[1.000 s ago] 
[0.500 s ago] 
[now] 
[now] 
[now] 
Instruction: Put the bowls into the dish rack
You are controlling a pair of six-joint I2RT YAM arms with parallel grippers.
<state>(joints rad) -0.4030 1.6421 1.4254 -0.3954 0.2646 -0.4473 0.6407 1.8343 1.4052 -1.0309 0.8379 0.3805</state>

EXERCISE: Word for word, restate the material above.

OUTPUT FOR THIS EXERCISE:
[1.000 s ago] 
[0.500 s ago] 
[now] 
[now] 
[now] 
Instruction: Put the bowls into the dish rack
You are controlling a pair of six-joint I2RT YAM arms with parallel grippers.
<state>(joints rad) -0.4030 1.6421 1.4254 -0.3954 0.2646 -0.4473 0.6407 1.8343 1.4052 -1.0309 0.8379 0.3805</state>

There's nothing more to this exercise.